This may not be a perfect control for R-F effects, because the inferred value of any one P-bet (say, N) may be influenced by how it is ranked in relation to the other three P-bets, while a $-bet with which it is compared (say, G) may be influenced differently by the other $-bets against which it is ranked. The ideal control would be to have everything common to two sets except a single P-bet in one set and a single $-bet in the other. However, in the interests of gathering more data from a limited research budget, we chose to look at varying four bets across the sets. If this was sufficient to largely control for R-F effects, and if inferring the values of the P-bets and $-bets has the potential to reduce or eliminate PR once R-F effects are controlled for to this extent, we should see this when the values of the P-bets inferred from Set 1 are compared with the $-bet values inferred from Set 3, as well as when the $-bet values inferred from Set 2 are compared with the P-bet values from Set 4.

To see how any R-F effects might be detected, consider first the three lotteries E, K and Q. It turned out that, overall, P-bets were chosen more often than $-bets. On that basis, Set 2 has the least attractive combination of ‘other’ (i.e. not E, K or Q) lotteries—namely, {$-bets} and {Low EV}, so that it is in that set that we should find the highest rankings of E, K and Q and the greatest upward influence on their inferred values. By contrast, Set 1 contains the two most desirable groups of ‘other’ lotteries, namely {P-bets} and {High EV}, which should combine to exert the greatest downward pressure on the rankings and values of E, K and Q. While the effects in Sets 3 and 4 can be expected to lie between those in the ‘extreme’ Sets 1 and 2, it is not obvious ex ante whether the effect of the {Low EV} versus {High EV} contrast will be greater than the opposite influence of the {P-bet} versus {$-bet} comparison.

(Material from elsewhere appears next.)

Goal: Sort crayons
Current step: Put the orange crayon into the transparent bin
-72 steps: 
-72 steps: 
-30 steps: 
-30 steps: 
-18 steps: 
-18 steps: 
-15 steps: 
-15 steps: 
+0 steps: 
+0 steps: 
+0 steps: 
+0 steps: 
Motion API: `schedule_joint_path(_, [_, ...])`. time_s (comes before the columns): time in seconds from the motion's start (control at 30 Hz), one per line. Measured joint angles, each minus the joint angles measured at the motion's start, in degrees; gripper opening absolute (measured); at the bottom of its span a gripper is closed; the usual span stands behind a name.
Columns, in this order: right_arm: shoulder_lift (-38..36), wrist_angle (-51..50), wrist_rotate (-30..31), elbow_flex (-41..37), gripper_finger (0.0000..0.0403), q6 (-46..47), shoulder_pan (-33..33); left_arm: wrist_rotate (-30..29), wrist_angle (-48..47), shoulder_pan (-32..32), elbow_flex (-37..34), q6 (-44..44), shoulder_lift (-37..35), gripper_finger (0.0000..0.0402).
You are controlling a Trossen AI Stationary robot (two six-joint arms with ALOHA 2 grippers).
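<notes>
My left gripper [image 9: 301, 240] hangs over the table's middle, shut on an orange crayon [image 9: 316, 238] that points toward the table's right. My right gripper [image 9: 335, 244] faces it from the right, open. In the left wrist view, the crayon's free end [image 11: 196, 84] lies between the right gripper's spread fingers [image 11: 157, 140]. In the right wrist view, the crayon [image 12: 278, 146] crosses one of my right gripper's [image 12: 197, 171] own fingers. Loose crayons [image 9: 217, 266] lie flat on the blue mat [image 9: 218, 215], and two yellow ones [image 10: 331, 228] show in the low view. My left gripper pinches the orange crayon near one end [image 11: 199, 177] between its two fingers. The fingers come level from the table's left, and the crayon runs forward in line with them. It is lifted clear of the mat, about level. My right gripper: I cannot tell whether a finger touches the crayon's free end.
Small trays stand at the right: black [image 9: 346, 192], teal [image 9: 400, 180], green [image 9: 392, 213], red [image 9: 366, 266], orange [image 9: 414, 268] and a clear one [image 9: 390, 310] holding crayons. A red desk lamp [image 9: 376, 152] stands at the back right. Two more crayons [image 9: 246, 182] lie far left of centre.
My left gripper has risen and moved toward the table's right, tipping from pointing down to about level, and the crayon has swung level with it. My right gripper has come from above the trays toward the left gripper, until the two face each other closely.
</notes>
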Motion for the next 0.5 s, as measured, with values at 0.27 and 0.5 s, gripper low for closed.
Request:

Likewise, we should expect to see the rankings and therefore values of the P-bets elicited from Set 4 (which contains the Low EV group) being higher than their counterparts elicited from Set 1 (where they will be compared against the High EV group). By the same token, the rankings and values of the $-bets elicited from Set 2 should be higher than those from Set 3. Similarly, any differences between the rankings and values of the High EV bets should favour those in Set 3 over those in Set 1, while if there is any difference among the Low EV bets, they should be higher ranked and valued in Set 2 than in Set 4.

3.2 Implementation

As before, respondents were recruited via a general e-mail invitation and participated under similar conditions as in Experiment 1: that is, in one of 12 sessions, seated at separated desks and with instructions read through so as to give an opportunity to ask for clarification. Copies of the introductory notes and of each booklet are available from the corresponding author on request.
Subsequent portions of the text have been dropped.